Electrochemestry and battery

[nassas91]

Hi (sorry if my english isn't good)

I have a task with which goes like this: 

A battery is based on oxidation of Magnesium and reduction of Copper-ions. The starting consentration of Mg²⁺-ions and Cu²⁺-ions are 1,0 * 10^-4 M and 1,5 M. The volume of each halfcell is 1 liter. 

a ) Calculate the battery-voltage at the start. 

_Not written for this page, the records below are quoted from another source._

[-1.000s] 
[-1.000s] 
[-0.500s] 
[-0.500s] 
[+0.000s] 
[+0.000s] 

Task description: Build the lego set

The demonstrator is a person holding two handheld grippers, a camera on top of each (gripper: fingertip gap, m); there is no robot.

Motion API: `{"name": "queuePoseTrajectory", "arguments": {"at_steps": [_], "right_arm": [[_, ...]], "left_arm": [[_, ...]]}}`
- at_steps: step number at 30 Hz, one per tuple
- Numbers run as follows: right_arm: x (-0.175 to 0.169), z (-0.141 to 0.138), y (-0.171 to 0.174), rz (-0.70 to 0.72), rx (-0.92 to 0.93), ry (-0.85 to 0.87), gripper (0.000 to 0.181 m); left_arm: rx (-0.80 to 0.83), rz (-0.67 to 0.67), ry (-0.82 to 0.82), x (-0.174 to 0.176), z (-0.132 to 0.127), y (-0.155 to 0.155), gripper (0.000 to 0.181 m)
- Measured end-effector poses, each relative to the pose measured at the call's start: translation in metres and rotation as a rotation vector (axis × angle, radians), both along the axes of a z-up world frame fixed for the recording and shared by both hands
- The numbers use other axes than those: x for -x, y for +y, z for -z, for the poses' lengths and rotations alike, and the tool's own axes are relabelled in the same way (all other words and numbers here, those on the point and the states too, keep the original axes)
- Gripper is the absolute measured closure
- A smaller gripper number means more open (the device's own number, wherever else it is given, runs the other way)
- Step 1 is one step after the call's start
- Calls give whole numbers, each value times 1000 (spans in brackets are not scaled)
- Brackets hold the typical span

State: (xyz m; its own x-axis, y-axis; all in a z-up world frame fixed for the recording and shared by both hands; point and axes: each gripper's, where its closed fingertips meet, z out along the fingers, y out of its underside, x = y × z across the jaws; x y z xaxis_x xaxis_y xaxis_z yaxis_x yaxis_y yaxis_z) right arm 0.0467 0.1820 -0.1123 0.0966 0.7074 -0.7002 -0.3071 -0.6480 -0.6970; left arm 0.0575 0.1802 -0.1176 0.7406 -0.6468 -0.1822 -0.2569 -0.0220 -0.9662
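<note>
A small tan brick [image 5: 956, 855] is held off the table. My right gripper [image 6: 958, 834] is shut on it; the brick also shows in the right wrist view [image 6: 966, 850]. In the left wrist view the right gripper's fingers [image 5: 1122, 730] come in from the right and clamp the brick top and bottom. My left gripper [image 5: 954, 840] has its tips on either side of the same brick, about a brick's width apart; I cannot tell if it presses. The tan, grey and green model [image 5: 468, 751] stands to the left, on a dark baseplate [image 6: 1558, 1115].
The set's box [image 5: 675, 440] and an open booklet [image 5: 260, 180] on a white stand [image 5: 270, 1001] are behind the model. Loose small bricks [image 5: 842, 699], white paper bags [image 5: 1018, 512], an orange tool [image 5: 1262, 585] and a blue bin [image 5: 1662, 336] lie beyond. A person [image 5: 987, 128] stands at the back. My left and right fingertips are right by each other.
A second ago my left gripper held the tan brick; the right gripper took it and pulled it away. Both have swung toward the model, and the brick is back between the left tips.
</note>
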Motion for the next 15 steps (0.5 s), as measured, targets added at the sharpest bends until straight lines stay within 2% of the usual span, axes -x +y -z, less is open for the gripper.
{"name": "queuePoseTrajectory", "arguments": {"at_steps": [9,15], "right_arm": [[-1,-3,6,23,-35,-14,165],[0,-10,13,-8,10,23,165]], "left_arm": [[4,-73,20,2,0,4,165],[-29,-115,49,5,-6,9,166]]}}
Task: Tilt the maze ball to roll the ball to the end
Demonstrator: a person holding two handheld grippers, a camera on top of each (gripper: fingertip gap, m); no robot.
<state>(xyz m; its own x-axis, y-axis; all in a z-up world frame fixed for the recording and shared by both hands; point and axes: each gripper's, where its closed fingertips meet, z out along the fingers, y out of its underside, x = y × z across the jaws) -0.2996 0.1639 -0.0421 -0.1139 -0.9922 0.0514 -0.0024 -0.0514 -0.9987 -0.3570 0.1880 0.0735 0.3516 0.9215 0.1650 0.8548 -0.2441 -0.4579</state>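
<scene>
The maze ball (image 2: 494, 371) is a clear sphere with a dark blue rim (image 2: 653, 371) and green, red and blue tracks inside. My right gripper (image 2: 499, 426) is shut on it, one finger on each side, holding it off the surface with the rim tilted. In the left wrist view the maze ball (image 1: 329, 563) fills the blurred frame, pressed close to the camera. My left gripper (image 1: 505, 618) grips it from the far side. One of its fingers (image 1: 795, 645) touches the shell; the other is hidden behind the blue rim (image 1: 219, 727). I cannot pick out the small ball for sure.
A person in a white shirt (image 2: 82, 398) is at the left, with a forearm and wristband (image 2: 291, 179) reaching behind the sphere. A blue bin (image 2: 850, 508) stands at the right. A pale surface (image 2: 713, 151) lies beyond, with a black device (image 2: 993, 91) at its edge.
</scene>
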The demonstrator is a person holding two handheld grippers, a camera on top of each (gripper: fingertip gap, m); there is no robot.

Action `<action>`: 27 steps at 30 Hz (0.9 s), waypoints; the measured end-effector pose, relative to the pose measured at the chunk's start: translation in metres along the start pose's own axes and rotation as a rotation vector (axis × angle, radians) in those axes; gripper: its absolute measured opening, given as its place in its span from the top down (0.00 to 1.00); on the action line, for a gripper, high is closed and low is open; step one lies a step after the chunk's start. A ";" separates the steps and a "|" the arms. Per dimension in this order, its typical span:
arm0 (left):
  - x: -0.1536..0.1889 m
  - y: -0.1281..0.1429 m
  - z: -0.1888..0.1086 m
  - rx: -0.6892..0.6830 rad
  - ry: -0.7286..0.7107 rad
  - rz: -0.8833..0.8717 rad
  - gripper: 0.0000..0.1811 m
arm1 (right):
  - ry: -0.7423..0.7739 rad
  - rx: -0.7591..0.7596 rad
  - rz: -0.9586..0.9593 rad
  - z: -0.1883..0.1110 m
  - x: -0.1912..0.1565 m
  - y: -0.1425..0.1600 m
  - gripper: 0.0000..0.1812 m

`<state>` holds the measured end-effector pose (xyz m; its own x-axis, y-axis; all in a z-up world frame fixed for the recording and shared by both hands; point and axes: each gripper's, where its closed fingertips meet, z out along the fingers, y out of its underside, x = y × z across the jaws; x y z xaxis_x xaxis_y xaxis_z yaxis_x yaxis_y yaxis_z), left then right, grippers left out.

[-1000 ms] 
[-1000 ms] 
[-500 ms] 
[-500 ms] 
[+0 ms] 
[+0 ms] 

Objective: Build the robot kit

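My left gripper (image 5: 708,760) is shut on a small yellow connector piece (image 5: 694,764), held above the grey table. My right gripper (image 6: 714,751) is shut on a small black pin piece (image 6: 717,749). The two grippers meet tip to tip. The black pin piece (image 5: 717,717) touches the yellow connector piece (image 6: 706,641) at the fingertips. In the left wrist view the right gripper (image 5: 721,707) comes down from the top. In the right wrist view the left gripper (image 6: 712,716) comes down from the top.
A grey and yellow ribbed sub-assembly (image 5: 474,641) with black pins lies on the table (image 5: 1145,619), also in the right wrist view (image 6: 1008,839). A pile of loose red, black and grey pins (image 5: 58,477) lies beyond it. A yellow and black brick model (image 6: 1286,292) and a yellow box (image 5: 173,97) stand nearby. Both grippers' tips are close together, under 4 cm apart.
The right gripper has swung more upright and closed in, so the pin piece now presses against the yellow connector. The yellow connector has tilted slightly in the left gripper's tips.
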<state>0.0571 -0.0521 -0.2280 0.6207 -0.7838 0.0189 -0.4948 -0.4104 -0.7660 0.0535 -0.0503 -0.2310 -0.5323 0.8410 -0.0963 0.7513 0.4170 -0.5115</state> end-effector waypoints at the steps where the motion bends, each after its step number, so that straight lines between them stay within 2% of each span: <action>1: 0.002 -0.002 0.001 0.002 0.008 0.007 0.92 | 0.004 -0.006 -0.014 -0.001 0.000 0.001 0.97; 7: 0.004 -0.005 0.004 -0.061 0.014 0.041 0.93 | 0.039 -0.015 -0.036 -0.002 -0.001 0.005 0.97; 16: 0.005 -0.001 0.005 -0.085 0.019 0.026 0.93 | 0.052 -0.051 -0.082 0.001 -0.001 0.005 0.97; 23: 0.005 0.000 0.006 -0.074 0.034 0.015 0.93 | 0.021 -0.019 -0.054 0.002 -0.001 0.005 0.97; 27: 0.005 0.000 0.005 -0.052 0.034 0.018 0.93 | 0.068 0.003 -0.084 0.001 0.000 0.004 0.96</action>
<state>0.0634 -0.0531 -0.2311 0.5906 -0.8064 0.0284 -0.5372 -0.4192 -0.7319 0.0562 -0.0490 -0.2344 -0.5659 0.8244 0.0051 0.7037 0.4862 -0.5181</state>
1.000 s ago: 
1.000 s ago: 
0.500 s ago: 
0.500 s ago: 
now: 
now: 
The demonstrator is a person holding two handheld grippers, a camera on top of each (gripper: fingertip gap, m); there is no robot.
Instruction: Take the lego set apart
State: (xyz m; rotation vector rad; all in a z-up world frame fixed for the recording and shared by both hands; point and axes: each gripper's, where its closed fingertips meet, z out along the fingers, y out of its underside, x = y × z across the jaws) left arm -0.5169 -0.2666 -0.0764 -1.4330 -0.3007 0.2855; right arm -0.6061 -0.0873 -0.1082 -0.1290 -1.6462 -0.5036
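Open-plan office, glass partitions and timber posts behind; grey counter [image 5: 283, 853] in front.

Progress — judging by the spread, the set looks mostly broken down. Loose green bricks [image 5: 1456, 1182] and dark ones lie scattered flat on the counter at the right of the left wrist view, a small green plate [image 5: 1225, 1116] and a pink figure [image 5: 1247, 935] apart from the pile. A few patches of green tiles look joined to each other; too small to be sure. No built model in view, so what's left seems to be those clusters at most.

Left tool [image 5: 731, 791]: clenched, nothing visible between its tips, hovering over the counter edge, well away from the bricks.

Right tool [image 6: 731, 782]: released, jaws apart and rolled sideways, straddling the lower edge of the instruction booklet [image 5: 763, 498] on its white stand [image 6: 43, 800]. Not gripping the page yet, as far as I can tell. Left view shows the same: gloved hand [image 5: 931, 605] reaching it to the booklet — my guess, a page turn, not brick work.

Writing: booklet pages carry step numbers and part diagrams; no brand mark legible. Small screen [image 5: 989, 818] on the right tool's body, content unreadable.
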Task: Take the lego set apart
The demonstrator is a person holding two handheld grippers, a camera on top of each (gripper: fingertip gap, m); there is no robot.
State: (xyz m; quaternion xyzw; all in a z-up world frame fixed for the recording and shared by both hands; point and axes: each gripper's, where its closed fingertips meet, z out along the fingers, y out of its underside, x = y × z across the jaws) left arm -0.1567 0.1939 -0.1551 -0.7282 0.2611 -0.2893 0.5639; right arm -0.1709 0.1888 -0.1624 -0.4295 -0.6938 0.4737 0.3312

b) Calculate the battery-voltage after the battery has delivered 5,0 A for 8,0 hours.   

 

I think i got a) right. I just calculated the cellpotential and put it in Nernst forumla like this: 

Oxidation: Mg²⁺ + 2e^-  --> Mg(s)      : -2.36V

Reduction: 2Cu²⁺ + 2e^- --> 2Cu       : 0.16 V

Cell potential: E = 0.16 - (-2.36) = 2,52 V

E_cell  = 2,52 V - (0,0592 V / 2 ) * log([1,5 M] / 2*[1,0 * 10^-4 M]) = 2,4053 V = 2,4 V        

 

My problem is b). I tried different ways to solve it but i can't figure it out. I suspect i have to use Faraday's forumal: n_p = (I * t) / (F * n), but i can't figure out how to use it to find the battery-potensial. 

Can anyone help me?

 

Sorry for but terrible translation xD

Edited April 21, 2020 by nassas91
typo

[joigus]

I'm not sure whether this is related to the problem you're having, but your oxidation looks to me like an reduction. The magnesium is capturing electrons.